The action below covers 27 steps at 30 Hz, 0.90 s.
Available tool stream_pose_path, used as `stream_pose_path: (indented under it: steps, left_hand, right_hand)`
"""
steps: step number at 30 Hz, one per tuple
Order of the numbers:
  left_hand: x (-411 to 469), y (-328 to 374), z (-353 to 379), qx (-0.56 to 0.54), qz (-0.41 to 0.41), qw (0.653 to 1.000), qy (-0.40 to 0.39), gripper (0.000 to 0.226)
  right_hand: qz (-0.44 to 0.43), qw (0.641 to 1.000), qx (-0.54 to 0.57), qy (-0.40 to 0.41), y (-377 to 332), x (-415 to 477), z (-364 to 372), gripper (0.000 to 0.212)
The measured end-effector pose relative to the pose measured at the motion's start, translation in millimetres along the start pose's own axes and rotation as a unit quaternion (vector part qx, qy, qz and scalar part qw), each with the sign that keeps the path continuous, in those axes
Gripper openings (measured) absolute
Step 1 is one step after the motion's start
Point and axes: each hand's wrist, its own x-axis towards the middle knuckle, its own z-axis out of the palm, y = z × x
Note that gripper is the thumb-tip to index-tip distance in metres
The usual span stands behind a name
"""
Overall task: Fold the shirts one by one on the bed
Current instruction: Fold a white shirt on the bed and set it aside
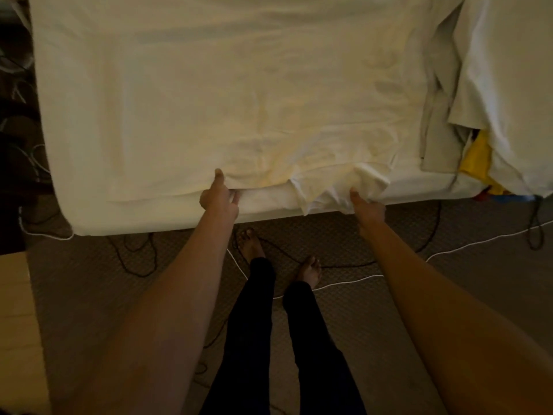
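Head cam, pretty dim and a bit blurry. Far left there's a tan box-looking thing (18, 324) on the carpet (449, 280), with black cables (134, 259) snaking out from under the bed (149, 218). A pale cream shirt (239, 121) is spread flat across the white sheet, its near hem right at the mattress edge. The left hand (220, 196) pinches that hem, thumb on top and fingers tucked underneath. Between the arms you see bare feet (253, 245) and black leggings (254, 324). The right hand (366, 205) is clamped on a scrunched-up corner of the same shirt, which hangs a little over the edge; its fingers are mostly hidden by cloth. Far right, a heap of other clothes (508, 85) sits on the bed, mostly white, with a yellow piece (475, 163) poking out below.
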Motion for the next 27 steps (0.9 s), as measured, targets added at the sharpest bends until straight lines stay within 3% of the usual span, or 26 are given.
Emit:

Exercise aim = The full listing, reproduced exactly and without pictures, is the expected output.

Response area =
The action below covers 27 steps at 30 Hz, 0.90 s.
Available tool stream_pose_path, used as `stream_pose_path: (indented under it: steps, left_hand, right_hand)`
"""
steps: step number at 30 Hz, one per tuple
Order of the numbers:
  left_hand: x (-411 to 469), y (-328 to 374), z (-353 to 379), qx (-0.56 to 0.54), qz (-0.41 to 0.41), qw (0.653 to 1.000), qy (-0.40 to 0.39), gripper (0.000 to 0.226)
  right_hand: qz (-0.44 to 0.43), qw (0.641 to 1.000), qx (-0.54 to 0.57), qy (-0.40 to 0.41), y (-377 to 332), x (-415 to 477), z (-364 to 372), gripper (0.000 to 0.212)
The measured end-effector pose relative to the pose measured at the motion's start, translation in millimetres along the start pose's own axes and rotation as a unit quaternion (vector part qx, qy, qz and scalar part qw), each with the sign that keeps the path continuous, in those axes
Gripper openings (measured) absolute
Step 1 is one step after the motion's start
Point and axes: each hand's wrist, its own x-axis towards the middle knuckle, its own z-axis out of the palm, y = z × x
Note that gripper is the thumb-tip to index-tip distance in metres
The usual span stands behind a name
"""
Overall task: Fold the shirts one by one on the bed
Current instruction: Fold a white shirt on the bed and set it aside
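Head cam, pretty dim and a bit blurry. Far left there's a tan box-looking thing (18, 324) on the carpet (449, 280), with black cables (134, 259) snaking out from under the bed (149, 218). A pale cream shirt (239, 121) is spread flat across the white sheet, its near hem right at the mattress edge. The left hand (220, 196) pinches that hem, thumb on top and fingers tucked underneath. Between the arms you see bare feet (253, 245) and black leggings (254, 324). The right hand (366, 205) is clamped on a scrunched-up corner of the same shirt, which hangs a little over the edge; its fingers are mostly hidden by cloth. Far right, a heap of other clothes (508, 85) sits on the bed, mostly white, with a yellow piece (475, 163) poking out below.
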Motion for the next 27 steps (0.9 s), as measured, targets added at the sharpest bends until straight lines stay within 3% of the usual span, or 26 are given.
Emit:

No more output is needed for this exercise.